The first but definitely not the last word on the controversial Headlands project could be handed down Monday by the Planning Commission.
After months of public meetings, commissioners will consider five alternative plans for the proposed development of the 121-acre bluff-top property.
At issue is how much development will take place on the Headlands, one of the last large parcels of undeveloped coastal land in Orange County.
At opposite ends of the spectrum are the landowner's plans and a proposal from a citizens group that has successfully fought Headlands development for years. In the middle is a project concept created by city planners.
The Headlands is owned by M.H. Sherman Co. and Chandis Securities Co., a firm that oversees the financial holdings of the Chandler family, a major stockholder in Times Mirror Co., which publishes the Los Angeles Times.
The major difference among the various plans involves the number of housing units proposed. The landowner notes the city's general plan allows from 261 to 522 units. A coalition of residents and naturalists has countered with a proposal for 90 to 100 homes. The city has come up with a compromise that would permit 185.

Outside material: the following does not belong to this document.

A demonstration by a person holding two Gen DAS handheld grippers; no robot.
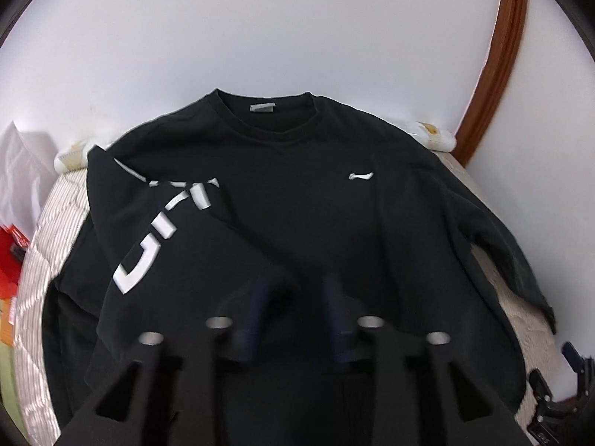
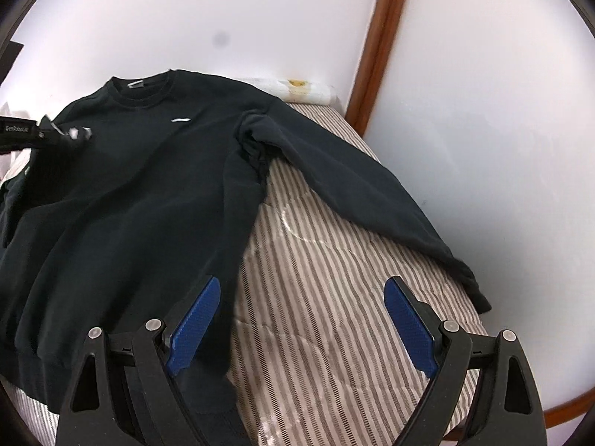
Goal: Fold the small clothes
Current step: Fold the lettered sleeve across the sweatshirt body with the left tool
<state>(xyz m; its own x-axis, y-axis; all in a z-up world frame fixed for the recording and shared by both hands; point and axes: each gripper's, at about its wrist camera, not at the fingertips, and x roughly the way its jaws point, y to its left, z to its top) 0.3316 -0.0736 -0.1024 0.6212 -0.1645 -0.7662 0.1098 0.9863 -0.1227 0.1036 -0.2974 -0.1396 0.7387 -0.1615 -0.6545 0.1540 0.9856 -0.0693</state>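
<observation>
Black sweatshirt (image 2: 130, 200) — striped mattress (image 2: 334, 290) — white wall (image 2: 483, 130)

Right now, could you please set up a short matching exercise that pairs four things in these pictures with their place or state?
Things:
1. Lettered sleeve
2. Plain sleeve
3. Left tongs
4. Right tongs

Places or states:
A. Open wide above the striped bedcover
B. Folded across the sweatshirt front
C. Stretched out over the bedcover towards the wall
D. Open, with a narrower gap, over the sweatshirt body

Pairs: 1-B, 2-C, 3-D, 4-A
</observation>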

Ken Ryan, representing the landowner, said the general plan should be followed.
"When the general plan was adopted, a lot of focus, direction, analysis and clarity was provided to land use issues," Ryan said. "We need to use [the general plan] as a guideline."
Residents opposing Headlands development disagree.

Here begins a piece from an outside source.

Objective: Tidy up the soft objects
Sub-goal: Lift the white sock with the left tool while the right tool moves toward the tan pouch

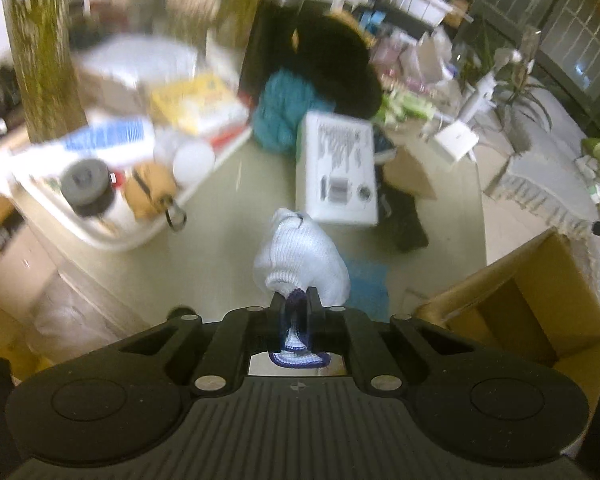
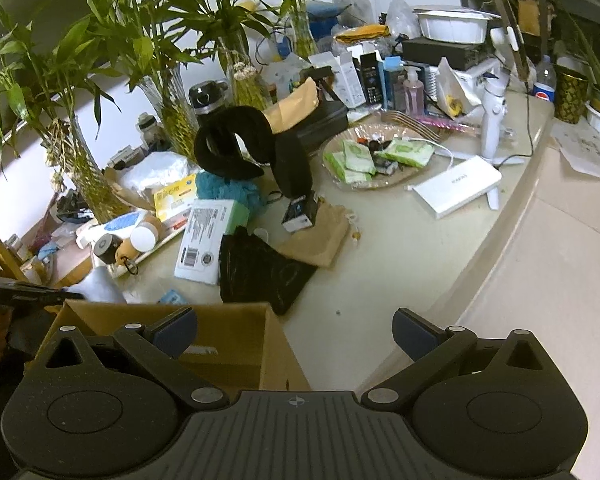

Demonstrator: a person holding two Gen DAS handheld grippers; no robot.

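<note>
So my left gripper point(image 1: 296, 300) was clamped on the white knit sock point(image 1: 300, 260), dangling over the counter point(image 1: 220, 248). Right gripper point(image 2: 294, 330) hung wide open, holding nothing. Next I'd swing it over the cardboard box point(image 1: 540, 312) and let go

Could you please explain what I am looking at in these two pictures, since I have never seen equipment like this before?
There is no robot here: a person holds a two-finger gripper in each hand, and each carries a wide-angle camera looking along its fingers. One picture comes from the left tool, the other from the right. The left gripper is shut on a white knitted sock with a dark cuff, lifted above the table. The right gripper is open and holds nothing. On the cluttered table lie a black neck pillow, a teal fluffy thing and a black bag; an open cardboard box stands close by.
</note>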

"The problem is the landowner insists the city must do it his way or no way, and his way would be disastrous for the community," said Ed Gallagher of the Committee to Save the Headlands. "The community's interests must be protected with regard to precious natural resources, land forms, taxpayer costs, public liability, health and safety. But the landowner will probably insist on going down with his ship."
In 1994, city voters soundly rejected plans to build a 400-room hotel, shopping center and up to 370 homes on the Headlands. An appellate court upheld the referendum, but said the city had to allow some development or be prepared to compensate the landowners.
Planning began anew in August with a series of 10 public hearings, leading to Monday's session. The City Council will have the final vote on which plan will be selected.
"We're simply trying to get a start and get some kind of consensus," said Planning Commission Chairman Bob Nichols.
On April 28, the commission, which will make a recommendation on what it wants in the plan, is expected to "turn the ball over" to the council, Nichols said.
The 6:30 p.m. Planning Commission meeting Monday will take place at City Hall, 33282 Street of the Golden Lantern. Information: (714) 248-9890.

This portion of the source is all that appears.